(INFORMATION SUPPLIED begins)

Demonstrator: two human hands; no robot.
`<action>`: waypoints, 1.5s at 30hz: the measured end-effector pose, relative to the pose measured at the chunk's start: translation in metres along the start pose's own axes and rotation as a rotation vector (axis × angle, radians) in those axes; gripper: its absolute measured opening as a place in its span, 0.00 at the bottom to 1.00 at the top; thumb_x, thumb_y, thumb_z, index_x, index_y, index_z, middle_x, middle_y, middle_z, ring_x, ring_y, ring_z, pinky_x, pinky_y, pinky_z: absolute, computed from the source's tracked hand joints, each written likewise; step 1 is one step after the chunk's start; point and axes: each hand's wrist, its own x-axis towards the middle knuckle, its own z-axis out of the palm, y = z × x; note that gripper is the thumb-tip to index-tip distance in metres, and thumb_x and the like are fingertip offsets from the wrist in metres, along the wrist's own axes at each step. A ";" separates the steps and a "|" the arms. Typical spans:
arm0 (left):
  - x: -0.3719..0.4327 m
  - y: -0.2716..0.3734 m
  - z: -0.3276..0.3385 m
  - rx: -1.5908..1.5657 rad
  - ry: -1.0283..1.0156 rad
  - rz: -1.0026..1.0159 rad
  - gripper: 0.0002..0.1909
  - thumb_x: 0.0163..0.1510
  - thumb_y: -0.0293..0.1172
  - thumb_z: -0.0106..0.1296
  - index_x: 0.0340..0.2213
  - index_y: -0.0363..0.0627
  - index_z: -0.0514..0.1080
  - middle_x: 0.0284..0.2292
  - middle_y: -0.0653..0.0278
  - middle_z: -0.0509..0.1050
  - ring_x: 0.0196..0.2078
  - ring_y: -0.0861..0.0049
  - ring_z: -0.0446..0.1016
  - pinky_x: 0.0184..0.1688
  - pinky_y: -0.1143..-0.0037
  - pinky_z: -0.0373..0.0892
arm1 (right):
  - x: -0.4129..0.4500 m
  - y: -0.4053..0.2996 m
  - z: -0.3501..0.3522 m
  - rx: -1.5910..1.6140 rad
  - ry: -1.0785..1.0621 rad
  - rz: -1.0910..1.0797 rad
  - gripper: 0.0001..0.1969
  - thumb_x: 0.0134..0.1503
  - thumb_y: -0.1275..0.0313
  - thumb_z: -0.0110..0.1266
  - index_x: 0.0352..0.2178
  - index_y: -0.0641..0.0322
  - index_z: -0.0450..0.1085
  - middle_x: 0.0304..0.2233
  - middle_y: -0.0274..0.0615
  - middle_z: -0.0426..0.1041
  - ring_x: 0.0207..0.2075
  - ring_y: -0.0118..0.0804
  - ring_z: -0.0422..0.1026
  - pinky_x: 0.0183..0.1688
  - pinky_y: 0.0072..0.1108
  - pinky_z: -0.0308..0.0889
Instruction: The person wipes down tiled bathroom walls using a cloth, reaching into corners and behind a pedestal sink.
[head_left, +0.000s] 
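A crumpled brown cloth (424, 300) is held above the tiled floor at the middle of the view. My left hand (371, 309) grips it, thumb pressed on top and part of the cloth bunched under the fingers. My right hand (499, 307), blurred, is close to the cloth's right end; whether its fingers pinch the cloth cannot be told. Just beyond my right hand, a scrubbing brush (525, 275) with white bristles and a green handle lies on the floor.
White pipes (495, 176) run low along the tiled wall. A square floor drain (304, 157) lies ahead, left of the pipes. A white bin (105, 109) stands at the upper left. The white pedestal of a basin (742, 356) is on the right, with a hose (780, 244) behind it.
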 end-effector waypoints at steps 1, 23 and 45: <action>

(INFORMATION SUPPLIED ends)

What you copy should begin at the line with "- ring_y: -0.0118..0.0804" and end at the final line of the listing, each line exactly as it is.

▸ **TASK OUTPUT**:
  - ring_y: -0.0118..0.0804
  - ring_z: -0.0422..0.1026
  - pinky_x: 0.0183..0.1688
  - pinky_y: 0.0072..0.1108
  - pinky_z: -0.0308..0.0889
Instruction: The person wipes down tiled bathroom walls using a cloth, reaching into corners and behind a pedestal sink.
[head_left, +0.000s] 
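A crumpled brown cloth (424, 300) is held above the tiled floor at the middle of the view. My left hand (371, 309) grips it, thumb pressed on top and part of the cloth bunched under the fingers. My right hand (499, 307), blurred, is close to the cloth's right end; whether its fingers pinch the cloth cannot be told. Just beyond my right hand, a scrubbing brush (525, 275) with white bristles and a green handle lies on the floor.
White pipes (495, 176) run low along the tiled wall. A square floor drain (304, 157) lies ahead, left of the pipes. A white bin (105, 109) stands at the upper left. The white pedestal of a basin (742, 356) is on the right, with a hose (780, 244) behind it.
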 end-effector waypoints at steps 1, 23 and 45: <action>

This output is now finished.